Work order: Nothing should be left out: repeat all the data exactly.

Material provided:
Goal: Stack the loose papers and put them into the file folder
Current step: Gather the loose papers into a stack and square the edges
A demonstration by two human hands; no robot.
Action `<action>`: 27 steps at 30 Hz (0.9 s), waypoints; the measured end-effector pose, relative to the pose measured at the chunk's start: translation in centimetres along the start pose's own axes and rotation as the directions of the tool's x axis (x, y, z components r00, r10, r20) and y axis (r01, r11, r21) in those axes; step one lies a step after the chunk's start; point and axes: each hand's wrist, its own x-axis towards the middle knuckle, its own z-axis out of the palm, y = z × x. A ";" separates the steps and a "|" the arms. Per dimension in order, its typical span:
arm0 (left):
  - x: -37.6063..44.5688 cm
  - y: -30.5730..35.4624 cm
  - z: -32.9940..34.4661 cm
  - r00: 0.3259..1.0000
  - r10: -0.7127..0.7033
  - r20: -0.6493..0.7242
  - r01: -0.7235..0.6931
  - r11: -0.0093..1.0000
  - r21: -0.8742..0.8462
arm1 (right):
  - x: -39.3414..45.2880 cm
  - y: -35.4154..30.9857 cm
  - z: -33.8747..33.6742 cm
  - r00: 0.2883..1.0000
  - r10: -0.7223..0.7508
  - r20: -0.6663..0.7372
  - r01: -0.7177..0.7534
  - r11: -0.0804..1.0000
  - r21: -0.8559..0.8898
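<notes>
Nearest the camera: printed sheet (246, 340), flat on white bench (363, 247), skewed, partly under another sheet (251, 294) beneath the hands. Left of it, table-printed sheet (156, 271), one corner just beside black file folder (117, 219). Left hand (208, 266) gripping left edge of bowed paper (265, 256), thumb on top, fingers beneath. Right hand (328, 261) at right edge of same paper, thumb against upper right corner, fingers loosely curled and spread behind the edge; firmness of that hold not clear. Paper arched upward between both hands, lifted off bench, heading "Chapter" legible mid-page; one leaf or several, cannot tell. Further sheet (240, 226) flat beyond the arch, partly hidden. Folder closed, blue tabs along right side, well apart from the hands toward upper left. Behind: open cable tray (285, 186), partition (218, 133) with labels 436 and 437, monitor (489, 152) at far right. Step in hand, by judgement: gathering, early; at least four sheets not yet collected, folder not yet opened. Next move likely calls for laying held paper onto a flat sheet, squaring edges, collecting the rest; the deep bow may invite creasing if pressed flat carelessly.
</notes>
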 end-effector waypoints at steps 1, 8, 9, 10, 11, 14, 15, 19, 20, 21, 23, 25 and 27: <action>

Answer space:
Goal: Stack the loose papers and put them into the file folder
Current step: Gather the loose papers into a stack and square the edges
A demonstration by two human hands; no robot.
Action `<action>`: 27 steps at 30 Hz (0.9 s), waypoints; the measured end-effector pose, relative to the pose measured at the chunk's start: translation in centimetres along the start pose's own axes and rotation as the directions of the tool's x axis (x, y, z components r00, r10, r20) and y axis (r01, r11, r21) in those axes; step one lies a step after the chunk's start; point and axes: each hand's wrist, its own x-axis towards the middle knuckle, its own z-axis out of the palm, y = z × x. A ";" separates the steps and a "|" the arms. Per dimension in order, its typical span:
arm0 (left):
  - x: -37.6063..44.5688 cm
  - y: -30.5730..35.4624 cm
  - z: -32.9940..34.4661 cm
  - r00: 0.3259..1.0000
  - r10: -0.7127..0.7033
  - r20: -0.6493..0.7242
  - r01: -0.7235..0.6931
  - r11: -0.0093..1.0000
  - r21: -0.8742..0.8462
arm1 (right):
  - x: -39.3414..45.2880 cm
  - y: -35.4154..30.9857 cm
  - z: -33.8747..33.6742 cm
  - r00: 0.2883..1.0000
  - r10: -0.7223..0.7508
  - r20: -0.6663..0.7372
  - r01: -0.7177..0.7534
  - r11: -0.0804..1.0000
  - r21: -0.8559..0.8898
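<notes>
Nearest the camera: printed sheet (246, 340), flat on white bench (363, 247), skewed, partly under another sheet (251, 294) beneath the hands. Left of it, table-printed sheet (156, 271), one corner just beside black file folder (117, 219). Left hand (208, 266) gripping left edge of bowed paper (265, 256), thumb on top, fingers beneath. Right hand (328, 261) at right edge of same paper, thumb against upper right corner, fingers loosely curled and spread behind the edge; firmness of that hold not clear. Paper arched upward between both hands, lifted off bench, heading "Chapter" legible mid-page; one leaf or several, cannot tell. Further sheet (240, 226) flat beyond the arch, partly hidden. Folder closed, blue tabs along right side, well apart from the hands toward upper left. Behind: open cable tray (285, 186), partition (218, 133) with labels 436 and 437, monitor (489, 152) at far right. Step in hand, by judgement: gathering, early; at least four sheets not yet collected, folder not yet opened. Next move likely calls for laying held paper onto a flat sheet, squaring edges, collecting the rest; the deep bow may invite creasing if pressed flat carelessly.
</notes>
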 end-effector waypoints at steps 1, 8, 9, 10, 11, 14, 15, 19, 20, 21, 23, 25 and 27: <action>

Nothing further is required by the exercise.